## Required work
Write the listing below out again in full, dropping its pictures.

## Provided data
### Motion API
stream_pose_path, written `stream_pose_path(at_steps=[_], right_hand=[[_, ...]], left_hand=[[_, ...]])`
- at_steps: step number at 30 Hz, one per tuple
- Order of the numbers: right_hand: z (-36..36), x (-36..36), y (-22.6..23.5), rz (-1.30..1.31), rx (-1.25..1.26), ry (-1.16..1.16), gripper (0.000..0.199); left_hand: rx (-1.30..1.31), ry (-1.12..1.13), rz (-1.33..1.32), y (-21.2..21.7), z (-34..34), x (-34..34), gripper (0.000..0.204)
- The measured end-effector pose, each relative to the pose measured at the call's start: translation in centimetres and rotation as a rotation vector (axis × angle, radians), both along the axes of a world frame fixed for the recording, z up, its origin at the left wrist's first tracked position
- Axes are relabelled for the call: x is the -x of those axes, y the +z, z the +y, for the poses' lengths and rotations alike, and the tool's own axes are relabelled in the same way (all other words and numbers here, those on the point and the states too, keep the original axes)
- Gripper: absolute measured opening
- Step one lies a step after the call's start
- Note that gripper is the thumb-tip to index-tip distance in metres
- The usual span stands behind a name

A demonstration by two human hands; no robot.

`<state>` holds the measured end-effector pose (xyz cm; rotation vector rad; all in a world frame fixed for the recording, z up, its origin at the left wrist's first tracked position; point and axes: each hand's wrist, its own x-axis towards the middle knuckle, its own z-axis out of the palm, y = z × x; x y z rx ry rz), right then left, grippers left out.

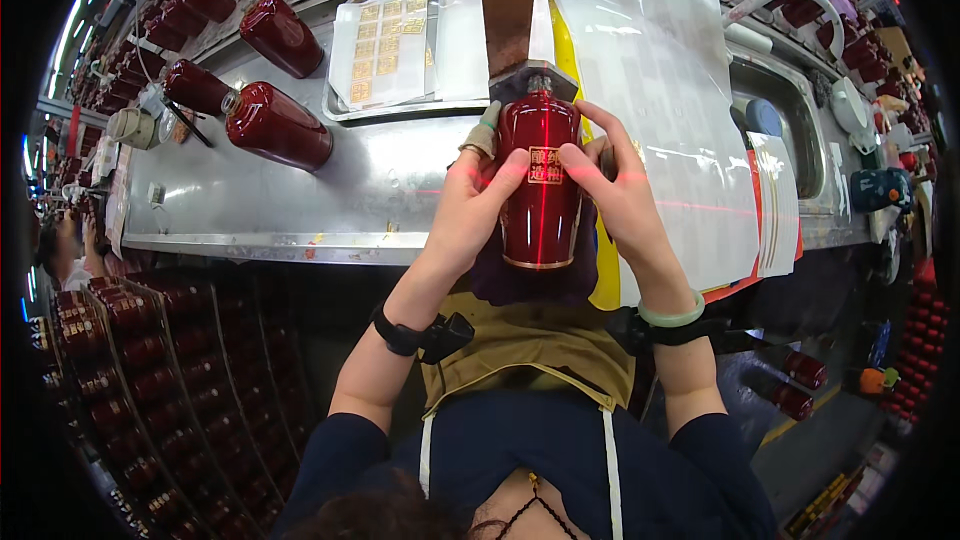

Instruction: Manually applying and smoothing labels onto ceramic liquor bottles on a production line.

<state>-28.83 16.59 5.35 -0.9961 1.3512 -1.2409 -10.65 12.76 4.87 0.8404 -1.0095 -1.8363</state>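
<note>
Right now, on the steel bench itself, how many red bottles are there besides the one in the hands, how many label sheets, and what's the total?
Red bottle held by left hand and right hand: 1
Red bottles lying loose on the steel bench: 3
Sheet of gold labels: 1
Total: 5
Bottles on the far conveyor and in the floor crates are left out.

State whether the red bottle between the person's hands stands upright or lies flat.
Lying flat: red bottle rests lengthwise on the metal bench, neck pointing away.
</note>
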Motion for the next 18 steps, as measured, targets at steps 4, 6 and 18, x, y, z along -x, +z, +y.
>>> stream_pose_path(at_steps=[4, 6, 18], right_hand=[[-0.29, -0.67, -0.12, 0.108, 0.058, -0.057, 0.064], [-0.33, -0.74, -0.12, 0.107, 0.059, -0.066, 0.063], [-0.27, -0.75, -0.29, 0.118, 0.062, -0.088, 0.061]], left_hand=[[0.084, -0.014, -0.048, -0.26, 0.12, 0.18, 0.073], [0.083, -0.019, -0.067, -0.24, 0.03, 0.19, 0.073], [0.048, 0.009, -0.084, -0.16, 0.12, 0.46, 0.069]])
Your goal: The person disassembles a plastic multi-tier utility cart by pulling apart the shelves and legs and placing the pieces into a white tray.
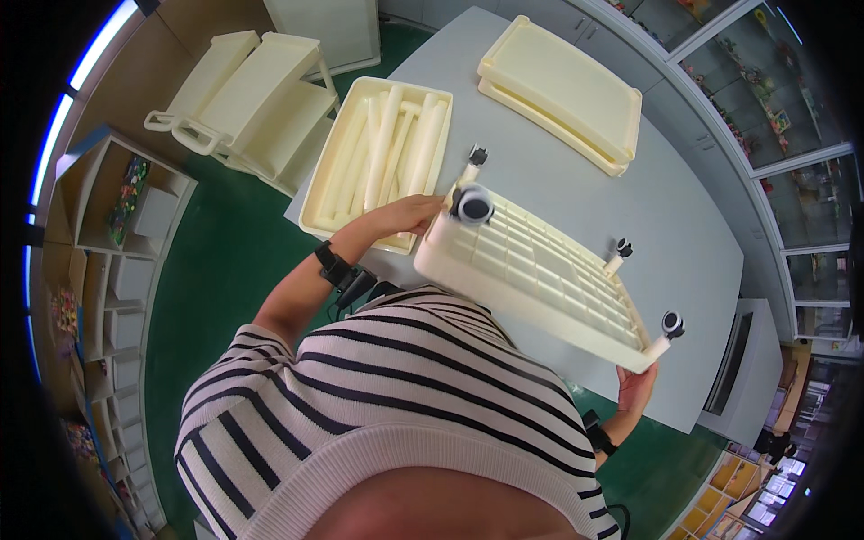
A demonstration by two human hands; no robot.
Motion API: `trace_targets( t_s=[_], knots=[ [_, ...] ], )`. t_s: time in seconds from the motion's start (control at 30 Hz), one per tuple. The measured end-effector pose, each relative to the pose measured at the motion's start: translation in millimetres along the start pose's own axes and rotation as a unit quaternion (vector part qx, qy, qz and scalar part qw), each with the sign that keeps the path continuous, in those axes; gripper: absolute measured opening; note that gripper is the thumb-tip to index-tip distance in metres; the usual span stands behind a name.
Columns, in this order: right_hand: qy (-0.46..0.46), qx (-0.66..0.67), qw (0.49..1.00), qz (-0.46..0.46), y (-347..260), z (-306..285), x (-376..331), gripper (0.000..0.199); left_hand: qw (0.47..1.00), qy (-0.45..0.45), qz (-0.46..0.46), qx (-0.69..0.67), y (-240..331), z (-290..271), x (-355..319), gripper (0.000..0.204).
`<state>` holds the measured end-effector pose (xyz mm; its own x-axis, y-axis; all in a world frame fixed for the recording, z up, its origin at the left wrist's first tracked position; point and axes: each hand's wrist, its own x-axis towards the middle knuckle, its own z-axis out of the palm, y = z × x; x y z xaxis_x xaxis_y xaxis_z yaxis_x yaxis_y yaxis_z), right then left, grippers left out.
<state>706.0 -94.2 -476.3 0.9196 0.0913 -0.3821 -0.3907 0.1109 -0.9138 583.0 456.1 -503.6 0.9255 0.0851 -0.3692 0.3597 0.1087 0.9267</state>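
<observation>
A cream plastic trolley shelf (517,301) is between my hands, turned with its ribbed underside up and tilted above the near edge of the table. At its corners stand caster wheels, among them a near left caster (472,206) and a near right caster (672,324). My left hand (407,214) grips the shelf's left end close to that near left caster. At the opposite end my right hand (637,387) holds the right corner from below, its fingers partly hidden by the shelf. Beside my left hand lies a cream tray (310,200) containing several cream tubes (385,148).
On the grey table (693,225), more cream trolley shelves (562,90) are stacked at the far side. Assembled cream trolleys (261,99) stand on the green floor at the far left. Low shelving (126,288) lines the left; glass-fronted cabinets (760,99) run along the far right.
</observation>
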Motion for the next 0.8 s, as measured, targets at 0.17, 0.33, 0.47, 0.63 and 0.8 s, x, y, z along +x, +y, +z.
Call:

## Solution to this problem
### Motion API
stream_pose_path, written `stream_pose_path(at_steps=[_], right_hand=[[_, ...]], left_hand=[[_, ...]])`
- at_steps: step number at 30 Hz, one per tuple
- Order of the numbers: right_hand: z (-36..36), x (-36..36), y (-22.6..23.5), rz (-1.30..1.31), rx (-1.25..1.26), ry (-1.16..1.16), gripper (0.000..0.199); left_hand: rx (-1.30..1.31), ry (-1.12..1.13), rz (-1.33..1.32), y (-21.2..21.7), z (-34..34), x (-34..34), gripper (0.000..0.204)
- The measured end-effector pose, each relative to the pose measured at the call's start: translation in centimetres and rotation as a rotation vector (axis × angle, radians), both along the axes of a world frame fixed for the recording, z up, its origin at the left wrist's first tracked position
- Axes are relabelled for the call: x is the -x of those axes, y the +z, z the +y, for the poses' lengths and rotations alike, and the tool's own axes are relabelled in the same way (all other words and numbers here, those on the point and the states too, keep the original axes)
- Gripper: absolute measured opening
- Step one lies a step after the call's start
- Note that gripper is the thumb-tip to index-tip distance in metres
- The usual span stands behind a name

A demonstration by two human hands; no robot.

`<state>` holds the measured end-effector pose (xyz cm; rotation vector rad; all in a world frame fixed for the recording, z up, its origin at the left wrist's first tracked position; point and axes: each hand's wrist, its own x-axis towards the middle knuckle, its own z-axis out of the palm, y = z × x; x y z rx ry rz), right then left, grippers left out.


Instruction: Manually applying and smoothing labels onto ceramic liquor bottles on a production line.

<state>-28.83 16.59 5.35 -0.9961 1.3512 -1.2409 -10.65 12.76 4.87 0.8404 -1.0095 -1.8363</state>
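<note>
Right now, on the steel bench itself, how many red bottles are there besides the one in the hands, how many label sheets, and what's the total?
Red bottle held by left hand and right hand: 1
Red bottles lying loose on the steel bench: 3
Sheet of gold labels: 1
Total: 5
Bottles on the far conveyor and in the floor crates are left out.

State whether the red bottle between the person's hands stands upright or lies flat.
Lying flat: red bottle rests lengthwise on the metal bench, neck pointing away.
</note>
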Motion for the next 18 steps, as measured, targets at steps 4, 6 and 18, x, y, z along -x, +z, +y.
>>> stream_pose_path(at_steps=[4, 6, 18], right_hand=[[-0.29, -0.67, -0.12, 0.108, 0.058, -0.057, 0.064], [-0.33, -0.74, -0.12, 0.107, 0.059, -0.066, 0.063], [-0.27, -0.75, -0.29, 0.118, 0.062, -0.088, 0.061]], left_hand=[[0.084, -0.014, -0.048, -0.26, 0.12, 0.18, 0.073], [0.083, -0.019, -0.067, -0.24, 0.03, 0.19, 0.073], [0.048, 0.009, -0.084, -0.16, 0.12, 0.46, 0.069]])
Your goal: The person disassembles a plastic multi-tier utility cart by pulling apart the shelves and legs and placing the pieces into a white tray.
A demonstration by two human hands; no robot.
Motion API: `trace_targets( t_s=[_], knots=[ [_, ...] ], )`. t_s: time in seconds from the motion's start (control at 30 Hz), one per tuple. The measured end-effector pose, each relative to the pose measured at the motion's start: translation in millimetres along the start pose's own axes and rotation as a unit quaternion (vector part qx, qy, qz and scalar part qw), each with the sign that keeps the path continuous, in those axes; gripper: absolute measured opening; note that gripper is the thumb-tip to index-tip distance in metres; the usual span stands behind a name.
Columns, in this order: right_hand: qy (-0.46..0.46), qx (-0.66..0.67), qw (0.49..1.00), qz (-0.46..0.46), y (-347..260), z (-306..285), x (-376..331), gripper (0.000..0.199); left_hand: qw (0.47..1.00), qy (-0.45..0.45), qz (-0.46..0.46), qx (-0.69..0.67), y (-240..331), z (-290..271), x (-355..319), gripper (0.000..0.204).
`<state>` holds the measured end-effector pose (xyz mm; its own x-axis, y-axis; all in a world frame fixed for the recording, z up, its origin at the left wrist's first tracked position; point and axes: each hand's wrist, its own x-axis towards the middle knuckle, its own z-axis out of the palm, y = z × x; x y z xaxis_x xaxis_y xaxis_z yaxis_x yaxis_y yaxis_z), right then left, grippers left out.
<state>706.0 -94.2 -476.3 0.9196 0.0913 -0.3821 -0.3907 0.1109 -0.9138 583.0 456.1 -503.6 0.9255 0.0851 -0.3692 0.3597 0.1087 0.9267</state>
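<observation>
A cream plastic trolley shelf (517,301) is between my hands, turned with its ribbed underside up and tilted above the near edge of the table. At its corners stand caster wheels, among them a near left caster (472,206) and a near right caster (672,324). My left hand (407,214) grips the shelf's left end close to that near left caster. At the opposite end my right hand (637,387) holds the right corner from below, its fingers partly hidden by the shelf. Beside my left hand lies a cream tray (310,200) containing several cream tubes (385,148).
On the grey table (693,225), more cream trolley shelves (562,90) are stacked at the far side. Assembled cream trolleys (261,99) stand on the green floor at the far left. Low shelving (126,288) lines the left; glass-fronted cabinets (760,99) run along the far right.
</observation>
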Motion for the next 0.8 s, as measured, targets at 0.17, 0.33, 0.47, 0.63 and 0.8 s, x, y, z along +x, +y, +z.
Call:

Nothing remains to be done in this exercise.